The substantial fossil record for Australopithecus afarensis includes both an adult partial skeleton [Afar Locality (A.L.) 288-1, “Lucy”] and a large simultaneous death assemblage (A.L. 333). Here we optimize data derived from both to more accurately estimate skeletal size dimorphism. Postcranial ratios derived from A.L. 288-1 enable a significant increase in sample size compared with previous studies. Extensive simulations using modern humans, chimpanzees, and gorillas confirm that this technique is accurate and that skeletal size dimorphism in A. afarensis was most similar to that of contemporary Homo sapiens.

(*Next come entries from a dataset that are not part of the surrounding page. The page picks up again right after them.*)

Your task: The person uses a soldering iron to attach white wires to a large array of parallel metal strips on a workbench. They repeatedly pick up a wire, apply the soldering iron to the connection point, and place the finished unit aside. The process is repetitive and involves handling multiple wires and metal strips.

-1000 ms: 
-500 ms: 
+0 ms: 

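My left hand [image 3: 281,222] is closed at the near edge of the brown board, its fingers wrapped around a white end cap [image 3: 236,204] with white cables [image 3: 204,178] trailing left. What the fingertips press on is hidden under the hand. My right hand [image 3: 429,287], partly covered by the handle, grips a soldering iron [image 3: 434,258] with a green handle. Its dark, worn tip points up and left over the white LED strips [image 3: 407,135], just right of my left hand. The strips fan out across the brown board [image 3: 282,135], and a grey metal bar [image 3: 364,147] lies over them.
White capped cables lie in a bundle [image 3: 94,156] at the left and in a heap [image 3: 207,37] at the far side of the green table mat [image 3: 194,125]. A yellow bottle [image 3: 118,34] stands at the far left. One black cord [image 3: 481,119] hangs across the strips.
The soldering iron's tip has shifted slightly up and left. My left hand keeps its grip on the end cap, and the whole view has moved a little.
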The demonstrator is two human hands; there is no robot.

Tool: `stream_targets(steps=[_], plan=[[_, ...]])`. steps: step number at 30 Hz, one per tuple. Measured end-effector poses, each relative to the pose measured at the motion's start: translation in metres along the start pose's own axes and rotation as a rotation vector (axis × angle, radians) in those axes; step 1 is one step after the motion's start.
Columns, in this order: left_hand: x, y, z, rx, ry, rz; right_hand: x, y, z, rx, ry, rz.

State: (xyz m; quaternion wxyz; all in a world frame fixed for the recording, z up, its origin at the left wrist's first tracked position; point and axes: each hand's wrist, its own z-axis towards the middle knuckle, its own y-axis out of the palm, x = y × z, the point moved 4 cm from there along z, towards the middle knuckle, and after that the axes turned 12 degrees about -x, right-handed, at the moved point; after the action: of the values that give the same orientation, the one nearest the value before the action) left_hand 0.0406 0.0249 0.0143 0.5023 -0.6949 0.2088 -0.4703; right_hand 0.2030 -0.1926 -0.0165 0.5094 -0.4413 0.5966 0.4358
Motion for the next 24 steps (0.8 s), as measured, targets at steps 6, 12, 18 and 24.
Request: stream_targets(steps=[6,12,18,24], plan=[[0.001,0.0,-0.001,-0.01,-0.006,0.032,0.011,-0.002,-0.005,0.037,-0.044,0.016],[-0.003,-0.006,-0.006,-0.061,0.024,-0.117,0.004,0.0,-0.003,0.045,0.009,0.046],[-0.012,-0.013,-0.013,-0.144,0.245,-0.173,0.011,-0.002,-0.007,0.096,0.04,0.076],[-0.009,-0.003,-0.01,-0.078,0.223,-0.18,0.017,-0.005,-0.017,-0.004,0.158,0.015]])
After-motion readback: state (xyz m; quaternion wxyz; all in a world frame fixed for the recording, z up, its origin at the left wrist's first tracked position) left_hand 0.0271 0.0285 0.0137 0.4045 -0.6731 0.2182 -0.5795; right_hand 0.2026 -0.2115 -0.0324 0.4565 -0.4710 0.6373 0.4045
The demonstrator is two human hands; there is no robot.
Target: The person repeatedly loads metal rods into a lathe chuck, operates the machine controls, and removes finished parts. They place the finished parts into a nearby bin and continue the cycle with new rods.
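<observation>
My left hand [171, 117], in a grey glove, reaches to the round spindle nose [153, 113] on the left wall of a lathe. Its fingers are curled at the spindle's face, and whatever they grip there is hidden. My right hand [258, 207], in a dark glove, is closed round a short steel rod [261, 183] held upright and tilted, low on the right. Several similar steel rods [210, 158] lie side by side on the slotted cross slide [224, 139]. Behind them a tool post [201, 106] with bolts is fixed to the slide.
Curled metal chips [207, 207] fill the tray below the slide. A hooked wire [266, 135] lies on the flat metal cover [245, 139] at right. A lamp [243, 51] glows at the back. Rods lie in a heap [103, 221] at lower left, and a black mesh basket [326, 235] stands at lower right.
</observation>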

These data eliminate some apparent discrepancies between the canine and skeletal size dimorphism in hominoids, imply that the species was not characterized by substantial sexual bimaturation, and greatly increase the probability that the reproductive strategy of A. afarensis was principally monogamy.

Combining Prehension and Propulsion: The Foot of Ardipithecus ramidus

Several elements of the Ardipithecus ramidus foot are preserved, primarily in the ARA-VP-6/500 partial skeleton. The foot has a widely abducent hallux, which was not propulsive during terrestrial bipedality. However, it lacks the highly derived tarsometatarsal laxity and inversion in extant African apes that provide maximum conformity to substrates during vertical climbing. Instead, it exhibits primitive characters that maintain plantar rigidity from foot-flat through toe-off, reminiscent of some Miocene apes and Old World monkeys. Moreover, the action of the fibularis longus muscle was more like its homolog in Old World monkeys than in African apes. Phalangeal lengths were most similar to those of Gorilla. The Ardipithecus gait pattern would thus have been unique among known primates. The last common ancestor of hominids and chimpanzees was therefore a careful climber that retained adaptations to above-branch plantigrady.